David Tennant was born in Bathgate, West Lothian in Scotland and grew up in Ralston, Renfrewshire, where his father, the Reverend "Sandy" McDonald, was the local Church of Scotland minister.
Tennant was educated at Ralston Primary and Paisley Grammar School He acted in school productions throughout primary and secondary school. At 16 he passed an audition for the Royal Scottish Academy of Music and Drama, and studied there between the ages of 17-20. He adopted the professional name "Tennant" inspired by Neil Tennant of the Pet Shop Boys, after reading a copy of Smash Hits magazine. .
Tennant's first professional role upon graduating from drama school was in a staging of The Resistible Rise of Arturo Ui co-starring Ashley Jensen. Tennant also made an early television appearance in the Scottish TV sitcom Rab C Nesbitt as a transsexual barmaid called Davina. .
Tennant's first major TV role was as the manic depressive Campbell in the Scottish drama series Takin' Over the Asylum (1994). One of his earliest big screen roles was in Jude (1996), in which he shared a scene with Christopher Eccleston, playing a drunken undergraduate who challenges Eccleston's Jude to prove his intellect.
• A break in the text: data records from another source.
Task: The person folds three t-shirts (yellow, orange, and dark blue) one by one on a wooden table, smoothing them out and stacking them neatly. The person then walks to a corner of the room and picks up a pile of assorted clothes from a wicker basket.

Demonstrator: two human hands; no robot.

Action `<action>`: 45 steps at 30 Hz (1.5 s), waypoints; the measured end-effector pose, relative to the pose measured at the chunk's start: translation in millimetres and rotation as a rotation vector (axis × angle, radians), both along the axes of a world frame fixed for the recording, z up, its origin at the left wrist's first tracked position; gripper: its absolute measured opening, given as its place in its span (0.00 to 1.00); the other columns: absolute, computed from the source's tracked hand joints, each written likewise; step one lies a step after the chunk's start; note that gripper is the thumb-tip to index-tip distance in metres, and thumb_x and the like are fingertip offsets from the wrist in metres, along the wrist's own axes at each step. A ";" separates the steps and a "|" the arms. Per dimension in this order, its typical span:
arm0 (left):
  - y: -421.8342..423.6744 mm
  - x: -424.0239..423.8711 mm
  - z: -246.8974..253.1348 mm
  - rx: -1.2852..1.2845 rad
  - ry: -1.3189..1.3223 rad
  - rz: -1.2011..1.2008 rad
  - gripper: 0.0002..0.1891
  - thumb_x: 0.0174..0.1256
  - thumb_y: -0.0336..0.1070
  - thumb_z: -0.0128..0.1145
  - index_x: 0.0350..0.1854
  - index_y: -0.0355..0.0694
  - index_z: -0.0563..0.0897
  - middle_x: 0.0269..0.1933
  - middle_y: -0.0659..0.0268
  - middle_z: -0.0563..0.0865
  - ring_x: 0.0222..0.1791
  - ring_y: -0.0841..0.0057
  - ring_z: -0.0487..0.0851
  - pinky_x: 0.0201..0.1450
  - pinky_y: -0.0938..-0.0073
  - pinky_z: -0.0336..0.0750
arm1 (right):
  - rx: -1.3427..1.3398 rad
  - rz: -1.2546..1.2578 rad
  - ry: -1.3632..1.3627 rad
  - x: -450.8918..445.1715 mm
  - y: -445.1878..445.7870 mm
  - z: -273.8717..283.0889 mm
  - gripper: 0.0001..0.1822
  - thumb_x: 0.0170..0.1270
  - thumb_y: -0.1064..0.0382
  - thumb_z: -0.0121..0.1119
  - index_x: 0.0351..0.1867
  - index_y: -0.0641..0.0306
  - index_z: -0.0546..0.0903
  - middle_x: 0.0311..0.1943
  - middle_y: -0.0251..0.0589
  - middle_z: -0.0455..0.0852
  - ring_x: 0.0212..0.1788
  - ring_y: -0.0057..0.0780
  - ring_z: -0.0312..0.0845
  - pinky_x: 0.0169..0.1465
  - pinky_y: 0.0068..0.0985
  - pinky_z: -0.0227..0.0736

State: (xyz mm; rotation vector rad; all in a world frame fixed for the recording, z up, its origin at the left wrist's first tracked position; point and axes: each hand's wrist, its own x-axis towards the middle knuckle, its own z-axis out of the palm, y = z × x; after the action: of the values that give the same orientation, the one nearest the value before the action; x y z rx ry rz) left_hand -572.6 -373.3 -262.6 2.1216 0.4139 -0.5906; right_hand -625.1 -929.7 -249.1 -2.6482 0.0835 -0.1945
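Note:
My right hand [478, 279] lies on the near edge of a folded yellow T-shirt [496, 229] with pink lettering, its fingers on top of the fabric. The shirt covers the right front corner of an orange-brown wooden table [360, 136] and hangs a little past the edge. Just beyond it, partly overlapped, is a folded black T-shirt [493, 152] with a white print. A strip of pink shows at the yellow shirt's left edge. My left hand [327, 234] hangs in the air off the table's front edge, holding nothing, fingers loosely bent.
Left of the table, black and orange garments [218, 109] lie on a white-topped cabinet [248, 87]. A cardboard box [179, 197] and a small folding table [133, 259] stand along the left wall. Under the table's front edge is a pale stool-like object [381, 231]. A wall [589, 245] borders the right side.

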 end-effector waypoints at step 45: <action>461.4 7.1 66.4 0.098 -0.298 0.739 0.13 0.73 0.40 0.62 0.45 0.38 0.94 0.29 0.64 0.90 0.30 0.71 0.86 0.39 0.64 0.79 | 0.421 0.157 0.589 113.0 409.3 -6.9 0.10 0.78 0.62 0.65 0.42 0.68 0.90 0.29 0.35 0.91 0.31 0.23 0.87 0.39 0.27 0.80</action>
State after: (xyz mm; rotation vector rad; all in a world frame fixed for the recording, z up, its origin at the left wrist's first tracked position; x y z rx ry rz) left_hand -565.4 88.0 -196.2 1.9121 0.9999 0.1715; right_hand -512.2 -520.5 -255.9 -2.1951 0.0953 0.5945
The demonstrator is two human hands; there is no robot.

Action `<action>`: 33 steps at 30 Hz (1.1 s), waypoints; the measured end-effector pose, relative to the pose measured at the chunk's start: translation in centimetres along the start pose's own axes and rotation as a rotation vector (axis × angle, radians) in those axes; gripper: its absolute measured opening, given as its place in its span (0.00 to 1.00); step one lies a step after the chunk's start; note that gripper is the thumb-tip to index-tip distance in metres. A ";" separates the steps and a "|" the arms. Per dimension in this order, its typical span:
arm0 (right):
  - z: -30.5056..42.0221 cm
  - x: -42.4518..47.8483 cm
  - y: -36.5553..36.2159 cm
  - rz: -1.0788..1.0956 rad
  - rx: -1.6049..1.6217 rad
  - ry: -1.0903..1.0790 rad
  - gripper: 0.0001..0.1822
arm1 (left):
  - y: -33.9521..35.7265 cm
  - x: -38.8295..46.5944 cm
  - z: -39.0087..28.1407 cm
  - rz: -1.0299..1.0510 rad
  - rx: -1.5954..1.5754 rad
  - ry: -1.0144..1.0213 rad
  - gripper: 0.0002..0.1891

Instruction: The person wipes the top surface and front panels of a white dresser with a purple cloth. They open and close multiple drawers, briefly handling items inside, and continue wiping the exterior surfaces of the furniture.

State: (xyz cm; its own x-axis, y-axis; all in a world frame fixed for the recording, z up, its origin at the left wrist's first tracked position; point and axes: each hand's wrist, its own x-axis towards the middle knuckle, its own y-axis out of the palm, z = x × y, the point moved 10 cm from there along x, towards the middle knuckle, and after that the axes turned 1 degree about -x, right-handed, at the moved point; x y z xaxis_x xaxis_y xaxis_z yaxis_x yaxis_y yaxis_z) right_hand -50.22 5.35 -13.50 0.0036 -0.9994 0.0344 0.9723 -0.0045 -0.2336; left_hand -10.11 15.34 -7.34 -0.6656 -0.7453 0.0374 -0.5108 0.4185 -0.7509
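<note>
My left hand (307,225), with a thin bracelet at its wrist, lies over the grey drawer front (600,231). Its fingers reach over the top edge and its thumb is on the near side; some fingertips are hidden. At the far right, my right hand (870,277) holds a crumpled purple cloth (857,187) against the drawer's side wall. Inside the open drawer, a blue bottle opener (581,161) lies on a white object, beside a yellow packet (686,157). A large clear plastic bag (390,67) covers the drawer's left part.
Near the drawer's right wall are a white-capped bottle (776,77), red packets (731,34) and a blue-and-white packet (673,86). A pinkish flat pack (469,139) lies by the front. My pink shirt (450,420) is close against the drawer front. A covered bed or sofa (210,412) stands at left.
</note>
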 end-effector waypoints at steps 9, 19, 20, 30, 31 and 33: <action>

His first Shakespearean role for the the Royal Shakespeare Company was in As You Like It (1996); playing the jester Touchstone. He subsequently specialised in comic roles, playing Antipholus of Syracuse inThe Comedy of Errors and Captain Jack Absolute in The Rivals, although he also played the tragic role of Romeo in Romeo and Juliet. Tennant also contributed to several audio dramatisations of Shakespeare for the Arkangel Shakespeare series (1998). His roles include a reprisal of his Antipholus of Syracuse in The Comedy of Errors, as well as Launcelot Gobbo in The Merchant of Venice, Edgar/Poor Tom in King Lear, and Mercutio in Romeo and Juliet. In 1995, Tennant appeared at the Royal National Theatre, London, playing the role of Nicholas Beckett in Joe Orton's What the Butler Saw. .
Tennant appeared in the first episode of Reeves and Mortimer's re-vamped Randall & Hopkirk (Deceased) in 2000, playing an eccentric artist. Other roles include parts in He Knew He Was Right (2004) Blackpool (2004), Casanova (2005) and The Quatermass Experiment (2005). He appeared in Stephen Fry's Bright Young Things (2003), and played Barty Crouch Jr. in Harry Potter and the Goblet of Fire. .
In 2005 he played the title role in Casanova, written by Russell T Davies and produced by Julie Gardner. The role brought him to the attention of the two Doctor Who executives who were looking for a replacement for Christopher Eccleston who left the series after one season. On 16 April 2005, just after the series returned to British television, the BBC issued a statement naming Tennant, a lifelong Doctor Who fan, as the Tenth Doctor. .
While playing the Doctor, Tennant starred in Recovery, a 90-minute BBC1 drama written by Tony Marchant. Tennant played Alan, a self-made building site manager who attempted to rebuild his life after suffering a debilitating brain injury. Later in 2007 he starred in Learners, a BBC comedy drama written by and starring Jessica Hynes. In 2009 he worked on a film version of the RSC's 2008 Hamlet for BBC2. In December 2009, he filmed the lead in an NBC pilot, Rex Is Not Your Lawyer, playing Rex, a Chicago lawyer who starts to coach clients to represent themselves when he starts suffering panic attacks. The pilot was not picked up and the project was shelved. In October 2010 he starred as Dave, a man struggling to raise five children after the death of his partner, in the British drama Single Father. .
In 2008 Tennant played Hamlet at the RSC as well as with Berowne (in Love's Labours Lost) appearing at the Courtyard Theatre in Stratford-upon-Avon Hamlet transferred to the Novello Theatre in London's West End in December 2008, but Tennant suffered a prolapsed disc during previews and was unable to perform for three weeks. .
In 2011 he stared in the BBC Two British TV film United. In the summer he appeared with former co-star Catherine Tate in a stage production of William Shakespeare's Much Ado About Nothing.
Tennant will return to the RSC for the company's 2013 winter season, playing the title role in Richard II at Stratford-upon-Avon and at the Barbican Centre in London.